§ INSTRUCTIONS FOR THE TASK
Write the listing out once more, identical to the original but without pictures.

§ SUPPLIED MATERIAL
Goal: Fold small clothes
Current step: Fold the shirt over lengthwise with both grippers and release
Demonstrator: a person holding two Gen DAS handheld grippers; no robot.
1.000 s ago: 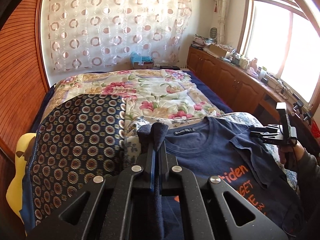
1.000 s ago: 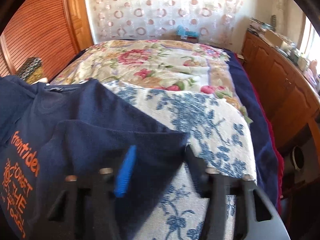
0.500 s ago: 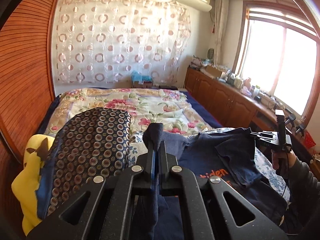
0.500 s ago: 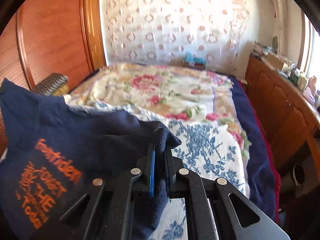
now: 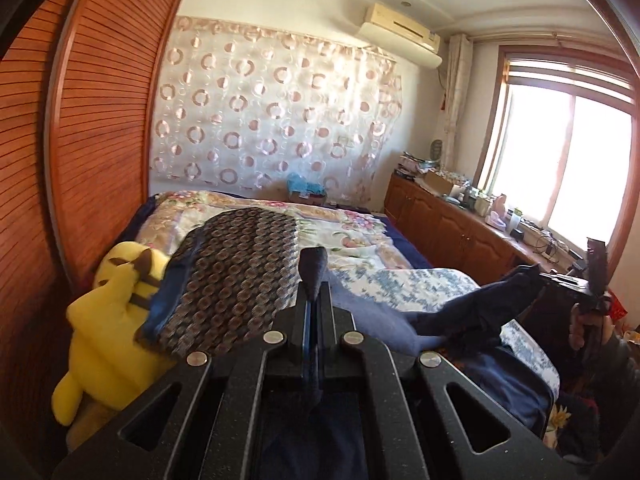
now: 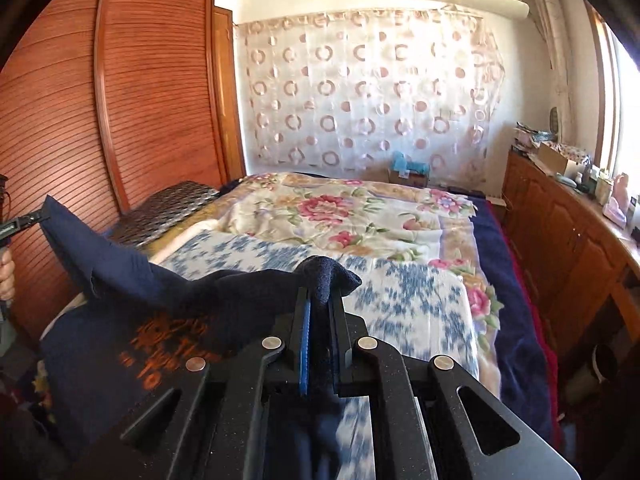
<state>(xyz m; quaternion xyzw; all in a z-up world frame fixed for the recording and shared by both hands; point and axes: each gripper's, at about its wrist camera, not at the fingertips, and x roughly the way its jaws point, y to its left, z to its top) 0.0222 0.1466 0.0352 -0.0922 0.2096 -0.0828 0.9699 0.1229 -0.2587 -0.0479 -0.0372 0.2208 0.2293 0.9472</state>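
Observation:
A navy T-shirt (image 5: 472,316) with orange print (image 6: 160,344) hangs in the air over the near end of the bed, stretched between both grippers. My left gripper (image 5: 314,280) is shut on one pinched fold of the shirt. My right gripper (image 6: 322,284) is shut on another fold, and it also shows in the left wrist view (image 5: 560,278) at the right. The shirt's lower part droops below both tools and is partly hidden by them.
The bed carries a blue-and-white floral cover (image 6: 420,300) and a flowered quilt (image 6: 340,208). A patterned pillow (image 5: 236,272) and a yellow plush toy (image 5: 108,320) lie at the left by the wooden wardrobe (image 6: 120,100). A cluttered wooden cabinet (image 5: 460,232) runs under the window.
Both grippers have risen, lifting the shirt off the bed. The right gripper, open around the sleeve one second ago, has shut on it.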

§ SOLVED PROBLEM
Goal: Fold small clothes
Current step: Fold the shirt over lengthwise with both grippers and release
Demonstrator: a person holding two Gen DAS handheld grippers; no robot.
1.000 s ago: 
1.000 s ago: 
0.500 s ago: 
0.500 s ago: 
now: 
now: 
<state>(xyz m; quaternion xyzw; all in a z-up world frame fixed for the recording and shared by both hands; point and axes: each gripper's, at about its wrist camera, not at the fingertips, and x roughly the way its jaws point, y to its left, z to its top) 0.0222 0.1466 0.0352 -0.0922 0.2096 -0.0828 0.9699 0.1229 -0.2587 -0.0479 -0.0372 0.2208 0.2293 0.9472</state>
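Observation:
A navy T-shirt (image 5: 472,316) with orange print (image 6: 160,344) hangs in the air over the near end of the bed, stretched between both grippers. My left gripper (image 5: 314,280) is shut on one pinched fold of the shirt. My right gripper (image 6: 322,284) is shut on another fold, and it also shows in the left wrist view (image 5: 560,278) at the right. The shirt's lower part droops below both tools and is partly hidden by them.
The bed carries a blue-and-white floral cover (image 6: 420,300) and a flowered quilt (image 6: 340,208). A patterned pillow (image 5: 236,272) and a yellow plush toy (image 5: 108,320) lie at the left by the wooden wardrobe (image 6: 120,100). A cluttered wooden cabinet (image 5: 460,232) runs under the window.
Both grippers have risen, lifting the shirt off the bed. The right gripper, open around the sleeve one second ago, has shut on it.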

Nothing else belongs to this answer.